The examples set out above for each factor in Canada’s new guidelines are non-exhaustive. The guidelines note that they may be updated from time to time, and also state that even if a transaction falls outside these areas, it may be reviewed. As such, falling outside of these fields and examples should not be considered a “safe harbour,” conferring immunity from review.
Finally, the updated guidelines make clear that any investment by a state-owned investor, or by a private investor that the government considers “closely tied to or subject to direction from foreign governments” will be subject to enhanced scrutiny under the Act. Like all national security reviews, this will apply regardless of the transaction’s value. This addition to the guidelines of the investor’s identity reflects recent practice by the Investment Review Division, which has been subject to criticism for lacking transparency when allegations are made against private investors, which the division was typically unwilling to share as the basis for its concerns.
Impact of COVID-19
In April 2020, the Canadian government issued a policy statement related to the application of the Investment Canada Act during the COVID-19 pandemic. It noted that investments in certain sectors would be subject to enhanced scrutiny, using the national security powers, until the economy recovers from the impact of the pandemic. These sectors included those related to public health or involved in supplying critical goods and services to Canadians or to the government. Additional details of this policy are available in our May 2020 briefing note. In announcing the updated national security guidelines, the Minister made clear that the April 2020 policy statement remains in effect.

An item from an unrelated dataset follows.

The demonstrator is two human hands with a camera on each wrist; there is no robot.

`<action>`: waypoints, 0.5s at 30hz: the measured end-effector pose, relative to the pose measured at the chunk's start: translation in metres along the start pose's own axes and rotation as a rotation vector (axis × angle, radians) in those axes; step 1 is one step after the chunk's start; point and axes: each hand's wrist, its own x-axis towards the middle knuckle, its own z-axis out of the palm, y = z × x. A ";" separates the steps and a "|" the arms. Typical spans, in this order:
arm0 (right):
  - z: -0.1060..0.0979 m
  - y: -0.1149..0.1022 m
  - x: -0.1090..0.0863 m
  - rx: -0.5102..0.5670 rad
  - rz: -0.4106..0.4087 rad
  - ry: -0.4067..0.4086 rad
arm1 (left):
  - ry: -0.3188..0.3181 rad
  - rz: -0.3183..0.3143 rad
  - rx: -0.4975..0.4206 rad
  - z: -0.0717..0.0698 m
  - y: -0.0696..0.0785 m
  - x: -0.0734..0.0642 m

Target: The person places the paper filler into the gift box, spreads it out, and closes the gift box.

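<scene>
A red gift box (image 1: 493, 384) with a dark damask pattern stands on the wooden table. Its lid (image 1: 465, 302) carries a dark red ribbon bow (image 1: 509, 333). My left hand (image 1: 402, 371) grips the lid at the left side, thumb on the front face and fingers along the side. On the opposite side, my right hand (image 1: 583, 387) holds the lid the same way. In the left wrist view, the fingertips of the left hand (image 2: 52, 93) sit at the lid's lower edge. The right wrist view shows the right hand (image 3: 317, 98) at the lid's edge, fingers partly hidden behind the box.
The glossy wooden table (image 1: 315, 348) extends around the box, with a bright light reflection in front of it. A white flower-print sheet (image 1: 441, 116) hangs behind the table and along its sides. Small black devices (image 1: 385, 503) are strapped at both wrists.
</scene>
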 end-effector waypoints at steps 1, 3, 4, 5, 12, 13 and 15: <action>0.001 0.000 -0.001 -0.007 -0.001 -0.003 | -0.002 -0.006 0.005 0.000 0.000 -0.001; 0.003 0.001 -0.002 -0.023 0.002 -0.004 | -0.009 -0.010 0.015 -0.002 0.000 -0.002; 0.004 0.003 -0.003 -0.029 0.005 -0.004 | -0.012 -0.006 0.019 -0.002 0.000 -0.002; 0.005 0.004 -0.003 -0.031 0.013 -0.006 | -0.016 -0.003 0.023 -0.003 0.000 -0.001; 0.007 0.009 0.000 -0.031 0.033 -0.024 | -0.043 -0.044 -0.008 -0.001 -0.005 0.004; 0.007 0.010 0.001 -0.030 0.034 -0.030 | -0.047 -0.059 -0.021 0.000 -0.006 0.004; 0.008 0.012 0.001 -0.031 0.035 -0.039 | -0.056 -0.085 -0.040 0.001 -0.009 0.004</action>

Parties should ensure they consider the impact of the revised and enhanced national security guidelines and the Investment Canada Act on any proposed transaction. In drafting transaction agreements, parties should consider how to allocate the risk of a prolonged national security review and the potential that the transaction could be blocked or permitted with conditions. Reviews can take a considerable time, and it is best to develop a strategy early and begin the process with the Investment Review Division in a timely way.